Exercise iPhone Caution
For the first time ever, the biggest surprise revealed during CES this year wasn’t showcased there.
The annual Consumer Electronics Show – where some respected companies showcase their tech and more shady companies showcase forgettable tech – overtakes Las Vegas annually in January. The gadgets shown there are a preview of what to expect for the rest of the year from these companies. A cabbie on the strip told me once that it’s the largest convention of the year there, and I’ll take his word on that.
I actually had a press pass to go, but the $800 per night rate for Planet Hollywood (or worse, $300 a night for Golden freaking Palace) reminded me that this was a convention for big companies by big companies.
There wasn’t really a singular smash hit at the show. Sure, Panasonic’s new line of plasmas promise near Pioneer Kuro black levels and there were a slew of tablets to compete with the Apple iPad, but in our spoiled tech-centric generation, it just kind of all seemed ho-hum.
That is, except for the buzz that started during the convention: Verizon was going to get the iPhone and announce it next Tuesday.
And sure enough, they did. Leave it to Apple to steal a show that they weren’t even at (Apple doesn’t attend CES because they announce groundbreaking products on their own schedule, you see).
The Verizon iPhone looks practically identical to the Apple one. The volume buttons have dropped by “about 2mm or less,” which seems inconsequential –unless you are a case manufacturer. The main difference between the two phones is the cellular component; Verizon uses their proprietary CDMA technology, while AT&T uses a more global-friendly GSM chipset.
Before rushing to get a Verizon iPhone though, there are a few things you should consider.
First, what do you primarily use your phone for? The main complaint with the AT&T iPhone is call quality, and Christ, is it awful. However, if you’re like me, I use my phone for Internet and email (data) about 80 percent of the time. This is where Verizon is not as friendly. Verizon doesn’t allow for voice and data multitasking, so you can’t put someone on speaker while you look for something on Google maps, for instance. More importantly, AT&T’s HSPA+ 3G standard has higher peak data speeds than Verizon’s 3G EVDO standard. In short, the Internet experience is likely going to still be superior on AT&T.
Another question to ask yourself is: do I need a phone right now? If you really can’t wait and need a smartphone now, I suppose I would tepidly endorse considering a Verizon iPhone. That being said, the Verizon iPhone is poised to be the most infamous stopgap ever. The past four iPhones have been announced every June like clockwork. Even though we don’t know the specifics of the Verizon deal at the moment, there’s no way that Verizon would want to be six months behind AT&T every year forever in terms of iPhone releases. So, in short, expect simultaneous AT&T and Verizon iPhone releases this June.
And while the changes to the iPhone in June may be more akin to the 3G to 3GS upgrade rather than the original iPhone to the 3G jump, some of the rumored features like digital wallet functionality (which would allow you to pay for things by waving your phone over a sensor) and a larger screen sans-home button are enough to make me cautious.

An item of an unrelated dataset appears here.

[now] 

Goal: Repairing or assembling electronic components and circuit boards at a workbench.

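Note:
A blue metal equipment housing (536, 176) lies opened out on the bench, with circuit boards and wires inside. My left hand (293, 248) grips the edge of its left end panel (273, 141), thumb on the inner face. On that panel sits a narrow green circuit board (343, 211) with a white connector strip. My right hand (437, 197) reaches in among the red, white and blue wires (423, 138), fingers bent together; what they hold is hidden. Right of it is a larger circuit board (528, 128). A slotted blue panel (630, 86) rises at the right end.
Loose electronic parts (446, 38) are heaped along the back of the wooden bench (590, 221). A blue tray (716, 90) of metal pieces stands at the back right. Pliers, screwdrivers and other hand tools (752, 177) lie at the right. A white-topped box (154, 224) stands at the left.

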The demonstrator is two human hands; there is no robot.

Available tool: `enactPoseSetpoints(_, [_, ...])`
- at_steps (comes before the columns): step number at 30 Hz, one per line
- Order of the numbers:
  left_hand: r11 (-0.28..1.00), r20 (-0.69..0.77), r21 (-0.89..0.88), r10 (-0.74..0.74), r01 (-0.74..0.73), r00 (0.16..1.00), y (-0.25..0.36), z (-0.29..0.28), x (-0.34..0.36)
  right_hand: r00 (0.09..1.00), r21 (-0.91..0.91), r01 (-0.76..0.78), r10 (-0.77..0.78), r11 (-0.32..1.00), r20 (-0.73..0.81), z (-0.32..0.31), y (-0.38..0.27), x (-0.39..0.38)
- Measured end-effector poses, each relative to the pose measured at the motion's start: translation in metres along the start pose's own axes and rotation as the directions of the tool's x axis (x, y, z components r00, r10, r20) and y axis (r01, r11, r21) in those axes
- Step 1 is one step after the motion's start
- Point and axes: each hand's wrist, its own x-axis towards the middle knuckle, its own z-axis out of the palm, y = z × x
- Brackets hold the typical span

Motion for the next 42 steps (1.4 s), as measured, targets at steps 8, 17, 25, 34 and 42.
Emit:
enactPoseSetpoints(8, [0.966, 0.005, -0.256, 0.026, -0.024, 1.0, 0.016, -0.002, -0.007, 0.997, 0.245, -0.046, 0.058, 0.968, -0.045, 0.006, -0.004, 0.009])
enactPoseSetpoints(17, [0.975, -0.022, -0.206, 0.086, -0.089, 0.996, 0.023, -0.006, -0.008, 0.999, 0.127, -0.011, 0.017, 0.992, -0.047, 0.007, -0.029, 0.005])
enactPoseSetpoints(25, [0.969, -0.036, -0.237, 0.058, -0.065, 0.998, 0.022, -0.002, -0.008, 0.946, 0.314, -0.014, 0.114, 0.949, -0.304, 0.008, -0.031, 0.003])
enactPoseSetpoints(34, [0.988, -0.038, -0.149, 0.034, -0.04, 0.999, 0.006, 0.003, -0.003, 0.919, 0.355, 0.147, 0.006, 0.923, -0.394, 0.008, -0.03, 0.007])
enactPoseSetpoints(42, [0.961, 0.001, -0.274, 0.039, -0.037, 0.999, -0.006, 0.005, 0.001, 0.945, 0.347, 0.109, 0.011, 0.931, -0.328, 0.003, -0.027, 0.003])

Finally, you still should be asking yourself whether you want an iPhone at all. If you’re not already locked into a smartphone contract, there are many competitors out there who would love your business as well. The Sprint EVO 4G still has some features that the iPhone does not yet, including 4G network access, an HDMI output “and a freaking kickstand,” as the Opinion Editor of this publication opines frequently.
Also, many people don’t need the functionality of a smartphone anyway. Feature phones, which may allow for limited e-mail access and other, slightly better than dumbphone features are more than enough for most people I know. And may I also remind you that nobody needs a smartphone. Reframe your conception of need in terms of necessities like food, water and shelter, and you’ll remember that you’re deliberating about a first-world issue.
So while the Verizon news is exciting, put your wallets back and sit tight. While you may not care if there’s a new version out in six months, you will feel like a putz when you’re the last one of your friends carrying a physical wallet. Don’t be a putz.